"Il y a encore beaucoup de travail" : deux ans après l'explosion du port de Beyrouth, la lente reconstruction de la ville
Deux ans après l'explosion du port de Beyrouth, la reconstruction est lente et le pays s'enfonce dans dans une crise politique et sociale sans précédent.
Il y a deux ans, le 4 août 2020, une explosion secouait le port de Beyrouth, au Liban faisant 218 morts, plus de 6 500 blessés, et des milliers de bâtiments détruits. "La première priorité reste la formation d'un gouvernement" , déclarait Emmanuel Macron il y a pile un an, devant la population libanaise, sans gouvernement depuis près de douze mois.
Un an plus tard, face à l'inaction politique qui continue, Karim Emile Bitar, professeur de sciences politiques à Beyrouth, se sent désespéré. "Les Libanais ont le sentiment que les responsables de cette explosion, ou du moins ceux qui se sont montrés incapables de prendre les mesures nécessaires pour éviter qu'elle ne se produise, continuent de bénéficier d'une impunité totale", détaille-t-il.
"Les Libanais sont désespérés de ne pas voir à l'horizon le moindre changement politique. Malgré l'élection de quelques députés réformateurs, le système tient bon."
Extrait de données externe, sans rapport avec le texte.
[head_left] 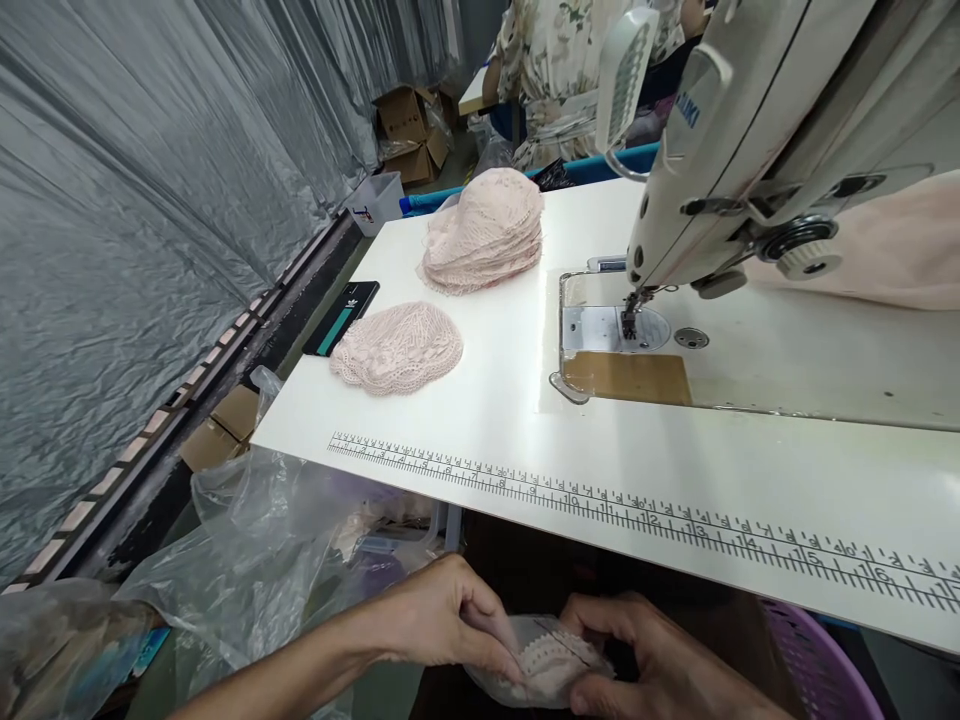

Karim Emile Bitar, professeur de sciences politiquesà franceinfo
En effet, l'enquête pour déterminer les responsables de l'explosion du port de Beyrouth piétine. Cette explosion a été le coup de grâce dans un pays déjà profondément affecté par l’une des crises financières les plus dramatiques au monde depuis 1850 selon la Banque mondiale, et par un mouvement de révolte de la population libanaise, qui n'a pas abouti aux changements politiques escomptés. Car même si des élections ont eu lieu cette année, le Premier ministre sortant Najib Mikati a été réélu et aucun gouvernement n'a été formé pour le moment.
"C'est une ville qui nous a éclaté à la figure"
Les stigmates de l'explosion sont toujours présents : dans les murs mais surtout dans les esprits de chaque habitant de la capitale libanaise. Il ne se passe pas un jour sans que Patricia Koder, porte-parole de l'association Care et habitante de Beyrouth, ne pense ou parle de l'explosion. "C'est une ville qui nous a éclaté à la figure alors qu'on était dedans, explique-t-elle. Et depuis, on vit avec. Elle fait partie de notre quotidien de tous les jours."
La reconstruction n'est pas prête d'être terminée. Depuis deux ans, ce sont surtout des ONG qui portent à bout de bras une partie du Liban et qui se mobilisent pour faire avancer les choses. Nadim Assar travaille à Offre Joie : l'association prévoit de terminer son grand chantier fin septembre dans le quartier de Karantina, tout près du port, "parce que c'était un des plus touchés" et selon lui, "il y a encore beaucoup de travail à faire".
"Au total, il y a eu au moins 2 400 personnes qui se sont jointes à nous. Vu que l'Etat est complètement inactif, il incombe aux ONG d'intervenir à tous les niveaux."
Nadim Assar, membre d'Offre Joieà franceinfo
Selon Mona Fawaz, directrice de recherche au Beyrouth Urban Lab, estime qu'il reste 40% des bâtiments à reconstruire : "La reconstruction, ce n'est pas seulement la réparation des maisons. Les catastrophes exacerbent les inégalités, et une bonne reconstruction post-catastrophe doit en tenir compte. Mais il faut aussi rassembler les gens et formuler une histoire ensemble pour que les résidents puissent vraiment retourner dans un quartier où ils se sentent bien."
Mais pour Karim Emile Bitar, "le Liban ne pourra se relever que lorsqu'il se dotera d'institutions étatiques capables d'offrir des filets de sécurité sociale et de protection aux Libanais les plus vulnérables, dont le nombre augmente de jour en jour". Selon les derniers chiffres de la Banque mondiale, le taux de pauvreté dépasse les 82% au Liban et les dégâts du port sont évalués à 4 milliards d'euros.